Unionist political leaders in Northern Ireland have indicated a willingness to talk directly with the loyalist paramilitaries involved in orchestrating the violence associated with the Union flag protests.
First Minister and DUP leader Peter Robinson and UUP leader Mike Nesbitt stressed the importance of inclusivity in their attempt to find an alternative to the ongoing street demonstrations.
PSNI Chief Constable Matt Baggott has blamed members of the UVF for directing the rioting linked to the dispute that has erupted in east Belfast.
Mr Nesbitt and Mr Robinson today chaired a special meeting of unionist and loyalist representatives to discuss the flag row and other issues of concern within that section of the community.
The Unionist Forum at Stormont was convened in response to the controversy sparked by Belfast City Council's decision to limit the number of days the flag flies over City Hall.
Mr Robinson said the meeting witnessed "the most representative group within the unionist community to meet probably in half a century".
Loyalists have held protests across Northern Ireland in the six weeks since the vote by Belfast council, with a number ending in violence.
East Belfast has seen the worst of the disorder, with six successive nights of rioting this month.
The forum was attended by members of the loyal orders, community leaders and some paramilitary representatives.

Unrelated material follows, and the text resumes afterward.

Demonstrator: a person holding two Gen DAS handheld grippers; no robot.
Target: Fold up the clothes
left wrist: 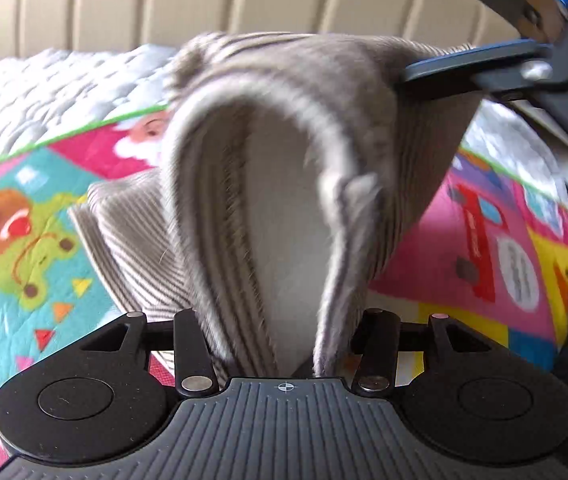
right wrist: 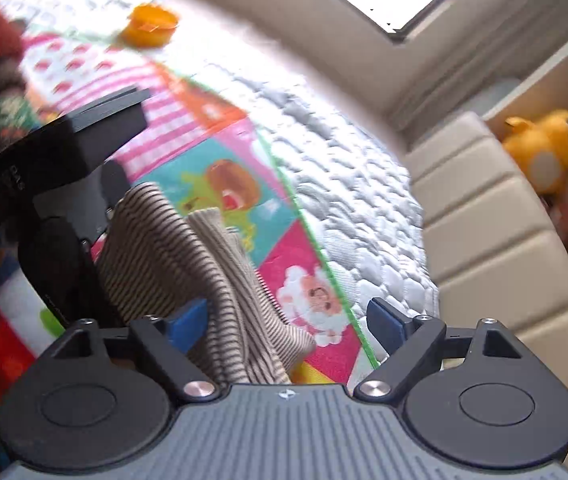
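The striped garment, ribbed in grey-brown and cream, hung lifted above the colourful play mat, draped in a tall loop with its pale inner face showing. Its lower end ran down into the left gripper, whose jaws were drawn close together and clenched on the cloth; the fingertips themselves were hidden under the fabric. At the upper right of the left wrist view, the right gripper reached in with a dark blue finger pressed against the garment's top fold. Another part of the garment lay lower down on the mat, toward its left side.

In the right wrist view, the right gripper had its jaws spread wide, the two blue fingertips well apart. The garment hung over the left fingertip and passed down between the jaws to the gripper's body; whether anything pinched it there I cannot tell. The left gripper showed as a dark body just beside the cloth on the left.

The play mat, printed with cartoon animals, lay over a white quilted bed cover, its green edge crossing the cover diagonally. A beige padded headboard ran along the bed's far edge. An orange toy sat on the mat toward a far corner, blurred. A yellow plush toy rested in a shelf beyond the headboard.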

During the inaugural meeting, attendees agreed to set up a task force to engage with the wider unionist/loyalist community.
Asked if the task force would engage with loyalist paramilitaries involved in the riots, Mr Robinson said: "We will talk to anyone who wants to talk to us about how we can move forward in an exclusively peaceful and democratic manner.
"That's the way forward for Northern Ireland and that's the basis upon which we would be talking."
The First Minister said if politicians were to convince others that the constitutional route was the only one to take, they had to talk to them.
He said: "I don't think logically I could do anything other than if I am a constitutional politician, to convince people that that is the way forward, that they should give up violence, that they should not be involved in violence, that this is the way to do it - that's the job of constitutional politicians. There is a better way, this is a better way.
"Never before have people within the unionist community had the opportunity of all of their representatives, no matter what their viewpoint might be, to be in the one room looking at a common agenda and moving forward in that direction - this is quite unique, this is something that no one has seen for decades in Northern Ireland and I think it gives us immense opportunities to take the unionist community forward in a cohesive group."
Further protests have been organised for the coming days.
Mr Nesbitt said it would be asking too much for the forum to deliver an immediate end to the street action.
He said: "Obviously there are plans afoot over the next few days and I think it would be unreasonable to expect the forum, meeting for the first time on a Thursday morning, to have an immediate and universal impact.
"But the general sense of direction is to say to everyone there is a better, positive alternative that would take us all beyond street protest to something that delivers on the political agenda that people have."
Earlier, Sinn Féin President Gerry Adams said the forum has to recognise that sectarianism must be tackled.
He said that leadership is what is missing in the communities involved in the violence in Belfast.